● WORK TO COMPLETE: Only the lines holding "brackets" are wanted. Copy every one from the records below.
________________________
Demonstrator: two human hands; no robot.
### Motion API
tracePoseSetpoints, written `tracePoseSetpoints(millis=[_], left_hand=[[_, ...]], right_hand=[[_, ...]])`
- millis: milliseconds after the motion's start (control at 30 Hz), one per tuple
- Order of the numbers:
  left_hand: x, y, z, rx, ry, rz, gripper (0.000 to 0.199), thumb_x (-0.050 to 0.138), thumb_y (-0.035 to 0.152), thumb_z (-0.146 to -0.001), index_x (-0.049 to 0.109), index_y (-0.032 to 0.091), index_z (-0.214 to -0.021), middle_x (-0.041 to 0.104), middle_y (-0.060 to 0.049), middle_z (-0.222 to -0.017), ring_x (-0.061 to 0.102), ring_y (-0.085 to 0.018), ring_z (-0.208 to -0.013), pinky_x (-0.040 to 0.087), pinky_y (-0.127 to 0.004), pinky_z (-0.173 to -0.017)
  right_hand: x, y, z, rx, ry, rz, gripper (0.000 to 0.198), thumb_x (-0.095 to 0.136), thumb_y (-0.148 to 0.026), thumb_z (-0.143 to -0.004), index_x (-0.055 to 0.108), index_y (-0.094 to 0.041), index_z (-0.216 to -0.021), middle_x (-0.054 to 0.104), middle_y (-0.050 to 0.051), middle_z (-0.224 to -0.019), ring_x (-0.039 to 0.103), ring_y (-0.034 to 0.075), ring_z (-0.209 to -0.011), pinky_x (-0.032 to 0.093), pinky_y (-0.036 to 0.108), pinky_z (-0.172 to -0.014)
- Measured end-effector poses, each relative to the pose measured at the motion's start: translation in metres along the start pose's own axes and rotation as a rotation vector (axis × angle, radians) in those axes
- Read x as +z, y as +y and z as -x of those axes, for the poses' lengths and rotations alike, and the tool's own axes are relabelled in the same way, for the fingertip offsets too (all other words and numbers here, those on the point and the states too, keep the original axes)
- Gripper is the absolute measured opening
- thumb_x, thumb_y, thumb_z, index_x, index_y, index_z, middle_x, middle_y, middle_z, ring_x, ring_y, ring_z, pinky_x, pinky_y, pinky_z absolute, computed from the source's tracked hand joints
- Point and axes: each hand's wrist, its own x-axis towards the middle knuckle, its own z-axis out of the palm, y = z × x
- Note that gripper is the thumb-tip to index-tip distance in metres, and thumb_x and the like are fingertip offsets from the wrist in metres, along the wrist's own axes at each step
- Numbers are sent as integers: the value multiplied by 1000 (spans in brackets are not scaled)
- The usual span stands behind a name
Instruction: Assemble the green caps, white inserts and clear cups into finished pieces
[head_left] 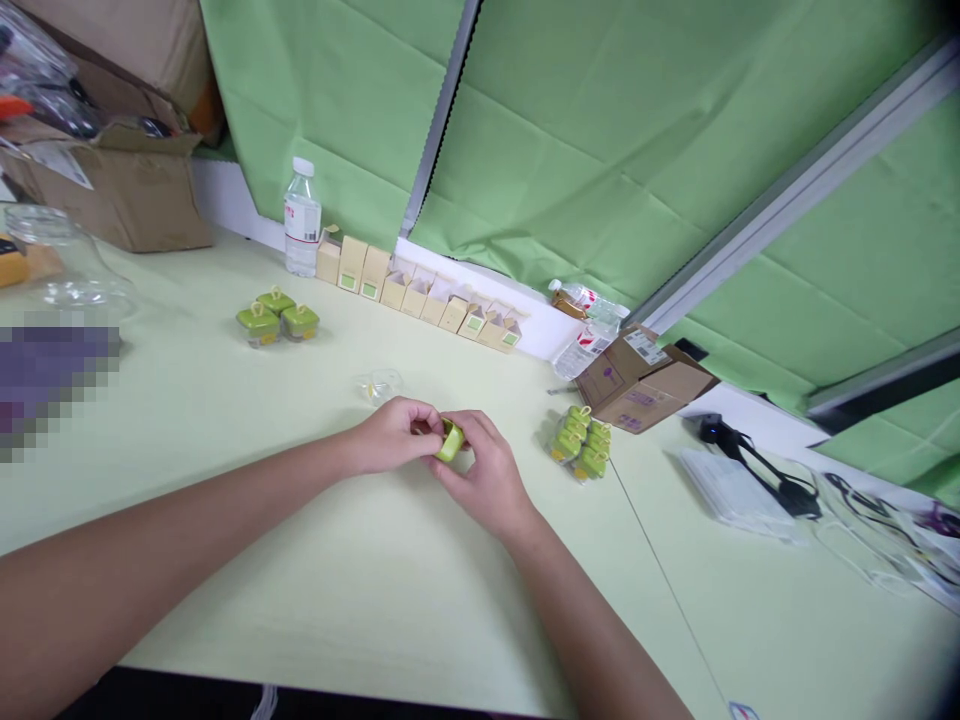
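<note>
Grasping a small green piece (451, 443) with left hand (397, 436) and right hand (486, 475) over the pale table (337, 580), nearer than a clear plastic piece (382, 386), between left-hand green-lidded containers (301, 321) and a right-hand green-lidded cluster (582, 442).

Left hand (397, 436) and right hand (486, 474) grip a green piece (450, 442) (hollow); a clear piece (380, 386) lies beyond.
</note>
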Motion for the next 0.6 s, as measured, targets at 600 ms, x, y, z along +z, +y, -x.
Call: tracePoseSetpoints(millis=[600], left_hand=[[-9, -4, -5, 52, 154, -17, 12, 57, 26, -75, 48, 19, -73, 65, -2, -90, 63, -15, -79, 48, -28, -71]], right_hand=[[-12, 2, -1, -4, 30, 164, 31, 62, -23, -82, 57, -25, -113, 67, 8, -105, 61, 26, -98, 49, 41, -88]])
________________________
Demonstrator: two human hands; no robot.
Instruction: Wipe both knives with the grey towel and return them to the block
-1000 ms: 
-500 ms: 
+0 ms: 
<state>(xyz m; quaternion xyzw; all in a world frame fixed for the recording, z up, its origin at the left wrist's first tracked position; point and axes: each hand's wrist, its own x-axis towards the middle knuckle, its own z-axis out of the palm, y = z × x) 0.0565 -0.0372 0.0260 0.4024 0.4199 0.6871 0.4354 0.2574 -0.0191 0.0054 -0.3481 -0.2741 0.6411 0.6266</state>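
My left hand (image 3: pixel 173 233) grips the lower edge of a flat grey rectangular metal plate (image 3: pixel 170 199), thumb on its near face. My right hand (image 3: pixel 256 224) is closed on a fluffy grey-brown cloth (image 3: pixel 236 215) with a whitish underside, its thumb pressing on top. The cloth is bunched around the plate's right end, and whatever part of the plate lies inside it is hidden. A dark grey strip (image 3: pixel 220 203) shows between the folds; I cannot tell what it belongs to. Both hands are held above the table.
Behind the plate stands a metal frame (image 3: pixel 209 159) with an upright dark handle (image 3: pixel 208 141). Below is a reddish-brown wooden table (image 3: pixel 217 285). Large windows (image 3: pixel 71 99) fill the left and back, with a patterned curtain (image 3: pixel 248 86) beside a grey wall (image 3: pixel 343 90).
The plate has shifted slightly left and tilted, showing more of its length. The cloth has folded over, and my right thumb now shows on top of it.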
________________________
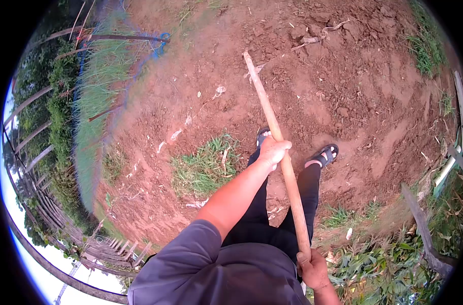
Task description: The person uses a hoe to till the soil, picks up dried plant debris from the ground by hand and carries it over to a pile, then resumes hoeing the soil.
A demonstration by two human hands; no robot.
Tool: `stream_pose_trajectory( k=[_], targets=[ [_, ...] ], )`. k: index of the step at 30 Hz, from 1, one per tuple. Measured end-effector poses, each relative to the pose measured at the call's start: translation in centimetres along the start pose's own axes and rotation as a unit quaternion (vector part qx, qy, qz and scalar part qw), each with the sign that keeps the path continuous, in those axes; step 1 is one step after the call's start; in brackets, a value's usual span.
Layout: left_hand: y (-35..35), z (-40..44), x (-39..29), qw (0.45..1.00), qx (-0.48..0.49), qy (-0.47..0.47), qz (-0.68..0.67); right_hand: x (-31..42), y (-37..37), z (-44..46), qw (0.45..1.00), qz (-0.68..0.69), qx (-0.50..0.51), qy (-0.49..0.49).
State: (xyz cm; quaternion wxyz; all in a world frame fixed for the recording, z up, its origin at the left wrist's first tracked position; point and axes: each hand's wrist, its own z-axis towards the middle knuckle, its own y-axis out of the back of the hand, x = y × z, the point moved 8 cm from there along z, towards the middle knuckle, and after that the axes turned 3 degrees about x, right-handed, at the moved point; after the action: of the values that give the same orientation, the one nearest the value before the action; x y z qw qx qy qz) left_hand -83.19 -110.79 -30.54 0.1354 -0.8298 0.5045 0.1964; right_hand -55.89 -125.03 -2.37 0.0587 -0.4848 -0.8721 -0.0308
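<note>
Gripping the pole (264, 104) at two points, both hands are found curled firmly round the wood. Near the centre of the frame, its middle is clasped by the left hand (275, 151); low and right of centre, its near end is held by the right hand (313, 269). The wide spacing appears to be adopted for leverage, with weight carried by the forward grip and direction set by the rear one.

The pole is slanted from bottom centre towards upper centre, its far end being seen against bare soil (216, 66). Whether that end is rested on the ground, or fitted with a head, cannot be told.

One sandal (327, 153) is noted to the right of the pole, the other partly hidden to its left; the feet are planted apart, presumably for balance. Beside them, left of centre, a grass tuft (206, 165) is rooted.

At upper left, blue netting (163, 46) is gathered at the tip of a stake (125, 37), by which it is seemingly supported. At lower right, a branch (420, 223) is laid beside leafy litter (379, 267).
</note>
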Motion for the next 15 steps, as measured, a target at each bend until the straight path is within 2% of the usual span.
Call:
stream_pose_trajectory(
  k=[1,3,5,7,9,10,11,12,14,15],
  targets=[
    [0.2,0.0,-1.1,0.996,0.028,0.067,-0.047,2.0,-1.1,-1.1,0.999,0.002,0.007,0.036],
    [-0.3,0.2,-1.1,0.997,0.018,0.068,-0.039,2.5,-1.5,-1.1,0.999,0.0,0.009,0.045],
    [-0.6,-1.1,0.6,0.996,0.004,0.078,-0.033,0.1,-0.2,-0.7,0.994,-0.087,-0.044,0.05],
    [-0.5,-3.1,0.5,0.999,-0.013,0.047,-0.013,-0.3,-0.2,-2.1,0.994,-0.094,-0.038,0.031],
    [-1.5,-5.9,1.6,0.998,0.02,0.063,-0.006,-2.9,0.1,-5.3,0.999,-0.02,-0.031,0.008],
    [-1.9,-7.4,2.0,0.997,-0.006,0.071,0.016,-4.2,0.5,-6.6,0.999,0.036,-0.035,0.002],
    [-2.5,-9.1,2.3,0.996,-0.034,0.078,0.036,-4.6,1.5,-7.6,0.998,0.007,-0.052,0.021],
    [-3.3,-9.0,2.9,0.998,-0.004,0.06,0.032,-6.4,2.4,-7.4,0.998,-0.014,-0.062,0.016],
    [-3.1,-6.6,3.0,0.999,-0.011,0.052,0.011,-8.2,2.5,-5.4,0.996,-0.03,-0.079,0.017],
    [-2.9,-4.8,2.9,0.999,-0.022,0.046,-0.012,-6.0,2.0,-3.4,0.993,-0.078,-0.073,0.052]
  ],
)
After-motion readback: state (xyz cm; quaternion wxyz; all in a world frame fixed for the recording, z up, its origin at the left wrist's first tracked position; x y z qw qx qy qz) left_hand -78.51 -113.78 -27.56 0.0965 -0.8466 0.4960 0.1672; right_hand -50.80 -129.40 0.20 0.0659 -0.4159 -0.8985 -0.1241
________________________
● RESULT BELOW:
- Numbers are sent as integers: the value multiplied by 1000 (spans in brackets are not scaled)
Tool: `stream_pose_trajectory( k=[_], targets=[ [_, ...] ], )`. k: index of the step at 30 Hz, from 1, one per tuple. Measured end-effector poses, each relative to the pose measured at the call's start: translation in centimetres along the start pose's own axes and rotation as a unit quaternion (vector part qx, qy, qz and scalar part qw), each with the sign that keeps the path continuous, in those axes; step 1 is one step after the call's start; in brackets, a value's usual span.

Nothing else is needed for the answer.